In Somalia, the administration backs a tenuous government whose control does not extend beyond the capital, Mogadishu.
In Yemen, Saleh has been a close counterterrorism ally, and Brennan said last week that Yemen’s political turmoil, which began in March as part of the upheaval known as the Arab Spring, has not affected that cooperation. US officials have emphasized that violence between loyalist troops and those backing breakaway army officers and tribal leaders has not involved US-trained Yemeni special operations forces. This week, government forces reportedly made gains fighting against entrenched insurgent fighters in the southern port town of Zinjibar.

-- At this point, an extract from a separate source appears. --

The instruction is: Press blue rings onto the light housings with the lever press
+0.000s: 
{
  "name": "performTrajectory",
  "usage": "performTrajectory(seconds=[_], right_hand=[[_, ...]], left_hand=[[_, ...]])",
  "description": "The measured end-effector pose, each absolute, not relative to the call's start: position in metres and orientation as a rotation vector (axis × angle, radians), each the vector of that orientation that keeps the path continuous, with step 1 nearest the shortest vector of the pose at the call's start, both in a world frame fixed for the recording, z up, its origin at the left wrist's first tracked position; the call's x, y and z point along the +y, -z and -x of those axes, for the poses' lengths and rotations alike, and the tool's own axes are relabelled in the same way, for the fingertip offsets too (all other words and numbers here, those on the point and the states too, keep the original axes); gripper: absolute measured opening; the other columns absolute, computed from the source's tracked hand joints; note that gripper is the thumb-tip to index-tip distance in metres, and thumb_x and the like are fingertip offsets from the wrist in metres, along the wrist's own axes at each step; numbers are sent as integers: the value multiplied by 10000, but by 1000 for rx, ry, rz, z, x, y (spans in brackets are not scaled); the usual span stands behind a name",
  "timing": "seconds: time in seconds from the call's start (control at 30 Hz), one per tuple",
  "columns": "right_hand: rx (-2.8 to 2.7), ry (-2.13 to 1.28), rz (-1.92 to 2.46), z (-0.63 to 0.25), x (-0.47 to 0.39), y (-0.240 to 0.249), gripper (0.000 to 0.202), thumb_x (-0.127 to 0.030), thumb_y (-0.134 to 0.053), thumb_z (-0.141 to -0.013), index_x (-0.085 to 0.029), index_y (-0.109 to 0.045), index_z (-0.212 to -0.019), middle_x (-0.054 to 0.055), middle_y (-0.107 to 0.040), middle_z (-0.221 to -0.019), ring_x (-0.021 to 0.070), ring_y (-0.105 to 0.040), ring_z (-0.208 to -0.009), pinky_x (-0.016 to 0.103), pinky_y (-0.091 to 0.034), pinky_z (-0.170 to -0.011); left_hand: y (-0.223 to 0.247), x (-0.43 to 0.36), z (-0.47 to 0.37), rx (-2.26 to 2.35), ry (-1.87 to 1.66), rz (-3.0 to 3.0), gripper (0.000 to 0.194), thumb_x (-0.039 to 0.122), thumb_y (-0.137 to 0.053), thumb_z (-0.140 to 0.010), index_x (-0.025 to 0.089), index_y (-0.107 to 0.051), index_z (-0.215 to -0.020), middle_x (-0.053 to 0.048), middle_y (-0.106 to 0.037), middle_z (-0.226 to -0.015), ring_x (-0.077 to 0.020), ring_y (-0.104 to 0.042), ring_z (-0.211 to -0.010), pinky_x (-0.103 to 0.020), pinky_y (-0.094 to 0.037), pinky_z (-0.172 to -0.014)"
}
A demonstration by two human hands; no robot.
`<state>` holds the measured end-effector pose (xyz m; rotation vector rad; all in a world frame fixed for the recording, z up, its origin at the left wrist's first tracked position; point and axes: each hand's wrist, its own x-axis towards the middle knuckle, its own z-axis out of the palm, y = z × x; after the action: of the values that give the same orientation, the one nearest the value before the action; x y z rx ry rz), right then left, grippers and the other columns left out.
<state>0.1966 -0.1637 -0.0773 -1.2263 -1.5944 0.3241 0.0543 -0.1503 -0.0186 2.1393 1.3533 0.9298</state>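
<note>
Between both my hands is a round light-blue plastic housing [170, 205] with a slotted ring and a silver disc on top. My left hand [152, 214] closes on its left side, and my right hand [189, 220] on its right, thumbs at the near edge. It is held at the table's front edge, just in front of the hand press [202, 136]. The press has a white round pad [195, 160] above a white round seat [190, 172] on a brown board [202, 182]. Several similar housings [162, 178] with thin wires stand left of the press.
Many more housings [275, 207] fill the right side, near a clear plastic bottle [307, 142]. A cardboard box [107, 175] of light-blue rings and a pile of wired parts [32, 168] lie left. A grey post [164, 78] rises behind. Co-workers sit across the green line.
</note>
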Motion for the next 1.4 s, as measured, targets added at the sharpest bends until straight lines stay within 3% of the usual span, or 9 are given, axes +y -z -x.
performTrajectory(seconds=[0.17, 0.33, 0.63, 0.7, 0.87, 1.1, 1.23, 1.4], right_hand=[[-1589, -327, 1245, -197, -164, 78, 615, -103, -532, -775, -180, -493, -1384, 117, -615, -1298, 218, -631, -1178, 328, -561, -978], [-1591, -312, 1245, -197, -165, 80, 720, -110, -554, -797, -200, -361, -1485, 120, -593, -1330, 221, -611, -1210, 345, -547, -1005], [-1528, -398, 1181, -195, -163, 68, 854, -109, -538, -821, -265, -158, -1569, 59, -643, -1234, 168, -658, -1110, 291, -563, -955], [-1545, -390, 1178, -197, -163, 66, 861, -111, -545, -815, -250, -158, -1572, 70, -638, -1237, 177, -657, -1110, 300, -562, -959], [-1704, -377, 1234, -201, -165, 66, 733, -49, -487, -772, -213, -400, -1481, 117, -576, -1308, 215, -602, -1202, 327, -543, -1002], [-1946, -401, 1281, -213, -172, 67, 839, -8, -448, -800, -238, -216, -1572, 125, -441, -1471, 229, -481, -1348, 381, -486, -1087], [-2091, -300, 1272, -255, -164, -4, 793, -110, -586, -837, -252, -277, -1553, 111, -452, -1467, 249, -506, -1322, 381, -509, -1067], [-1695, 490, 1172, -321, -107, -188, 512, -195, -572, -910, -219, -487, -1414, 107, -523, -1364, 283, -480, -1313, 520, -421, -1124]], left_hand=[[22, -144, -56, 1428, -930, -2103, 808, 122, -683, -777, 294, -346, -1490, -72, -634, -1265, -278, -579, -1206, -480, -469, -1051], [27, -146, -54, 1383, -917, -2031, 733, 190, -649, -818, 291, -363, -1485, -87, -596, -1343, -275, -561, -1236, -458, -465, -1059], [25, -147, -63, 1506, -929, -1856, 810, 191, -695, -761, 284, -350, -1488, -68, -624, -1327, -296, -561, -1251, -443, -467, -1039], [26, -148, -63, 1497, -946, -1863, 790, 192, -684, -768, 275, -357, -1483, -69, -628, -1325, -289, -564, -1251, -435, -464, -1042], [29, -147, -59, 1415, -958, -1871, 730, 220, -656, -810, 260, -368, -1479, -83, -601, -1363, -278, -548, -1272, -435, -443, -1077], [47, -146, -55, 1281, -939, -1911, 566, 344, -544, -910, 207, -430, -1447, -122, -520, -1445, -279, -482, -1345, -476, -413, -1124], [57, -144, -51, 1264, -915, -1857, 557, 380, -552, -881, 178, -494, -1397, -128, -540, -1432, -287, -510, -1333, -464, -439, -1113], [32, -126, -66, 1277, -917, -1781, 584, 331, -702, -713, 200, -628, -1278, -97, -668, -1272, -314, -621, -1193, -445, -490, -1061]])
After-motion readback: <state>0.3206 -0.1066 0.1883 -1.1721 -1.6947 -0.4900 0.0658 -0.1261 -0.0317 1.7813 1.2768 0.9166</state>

In the Yemeni capital Sanaa, thousands of anti-government protesters have been camping out in what is known as Change Square for several months, demanding an end to Saleh’s rule. The camp has remained quiet for weeks, but Reuters, citing doctors, reported Saturday that soldiers opened fire near the camp overnight and wounded eight protesters. The troops shot in the air to stop demonstrators from trying to expand the area of protest.
As the political conflict drags on, concern has increased over insurgent expansion and future cooperation with whatever government emerges in Yemen.
For months, the administration has called on Saleh to sign an agreement put forward this summer by Persian Gulf states to transfer power to an interim government and hold early elections. His intransigence seems to have increased since June, when Saleh departed for medical treatment in Saudi Arabia after being severely injured in an attack on his presidential palace.
He has repeatedly insisted he intends to return to Yemen and retake control of his government, currently being run by Vice President Abed Rabbo Mansour Hadi.
Last week, the ruling General People’s Congress sent a delegation to Riyadh and secured Saleh’s agreement to allow Hadi to negotiate with the opposition and implement a political transition. While the opposition called the deal a trick, the Obama administration has tried to push Hadi and the government to take the initiative and negotiate a deal with opponents.
In a statement released late Thursday, the State Department called on the Yemeni government to sign and implement the agreement “within one week.”
Until May, the first and only known drone strike in Yemen was launched by the CIA in 2002. As part of its stepped-up military cooperation with Yemen, the Obama administration has used manned aircraft to strike at targets indicated by US and Yemeni military intelligence forces on the ground. In May, JSOC first used a drone to kill two AQAP operatives as part of its new escalation in Yemen.
This summer, the CIA was also tasked with expanding its Yemen operations, and the agency is building its own drone base in the region. It is not clear whether the unilateral strike authority the CIA has in Pakistan will be extended to Yemen.
Administration officials have described the expanded drone campaign as utilizing a “mix of assets,” and a senior military official said he knew of no plans or discussions “to change the nature of operations.”
“The new base doesn’t connote that [the CIA] will be in the lead,” the official said. “It offers better teamwork and collaboration between the agencies.”
Staff writer Greg Jaffe contributed to this report.